The importance of relationships in SQL Server 2012 tabular models
An essential feature in BISM (Business Intelligence Semantic Model) tabular data models, the new BI development paradigm built in SQL Server 2012, are the relationships between tables of a particular model, because without them it would be impossible perform a proper analysis of the information contained therein.
Let's say we have a database named AdvWksDW, created from some of the tables belonging to AdventureWorksDW2012 database, but without the corresponding relations between them.
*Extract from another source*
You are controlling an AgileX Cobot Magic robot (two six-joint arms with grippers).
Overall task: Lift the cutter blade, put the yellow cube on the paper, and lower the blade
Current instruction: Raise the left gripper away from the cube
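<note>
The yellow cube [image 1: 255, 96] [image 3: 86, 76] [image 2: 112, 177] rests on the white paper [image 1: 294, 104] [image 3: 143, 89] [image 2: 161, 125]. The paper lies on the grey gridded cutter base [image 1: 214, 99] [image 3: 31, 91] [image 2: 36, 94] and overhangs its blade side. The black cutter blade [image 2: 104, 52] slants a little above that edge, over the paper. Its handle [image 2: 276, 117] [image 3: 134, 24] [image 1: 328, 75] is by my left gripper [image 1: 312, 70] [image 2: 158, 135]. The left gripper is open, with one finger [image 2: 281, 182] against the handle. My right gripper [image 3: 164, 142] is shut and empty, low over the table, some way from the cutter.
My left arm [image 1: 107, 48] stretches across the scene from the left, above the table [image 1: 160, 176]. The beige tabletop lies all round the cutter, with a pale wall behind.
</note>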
The following code block shows the SQL statements necessary for its creation.
CREATE DATABASE AdvWksDW
SELECT * FROM INTO FactInternetSales AdventureWorksDW2012. Dbo.FactInternetSales
SELECT * FROM INTO DimDate AdventureWorksDW2012. Dbo.DimDate
For those readers familiar working with multidimensional analysis models, if we were to build an OLAP cube using this database, the FactInternetSales table represents the fact table because it contains the columns from which we obtain measures or analyze numerical results, while DimDate table represents a dimension table, used to filter the information by the dates in the model.
Then we'll create a tabular analysis project with SQL Server Data Tools (SSDT), the development environment for SQL Server 2012 based on Visual Studio 2010, known in earlier versions as Business Intelligence Development Studio.
In the data model of this project we will include the tables in the database just created, adding also a measure that sums the values in column SalesAmount.
To analyze this model from Excel we will select the menu option SSDT "Model | Analyze in Excel", or we will click on the button on the toolbar that serves the same purpose.
This action will result in opening a new spreadsheet showing the data model in a pivot table which we'll place the measure "Sum of SalesAmount", from FactInternetSales table, into the Values block, and the CalendarYear field from DimDate table in block "Row Labels".
The result we would need to obtain from this pivot table is the sum of SalesAmount field, that belongs to FactInternetSales table, grouped by sale years, that is, for the year in OrderDateKey field. Since we have DimDate table as catalog dates, if we combine both tables in a SQL query using the appropriate date fields, we'll get the expected numbers.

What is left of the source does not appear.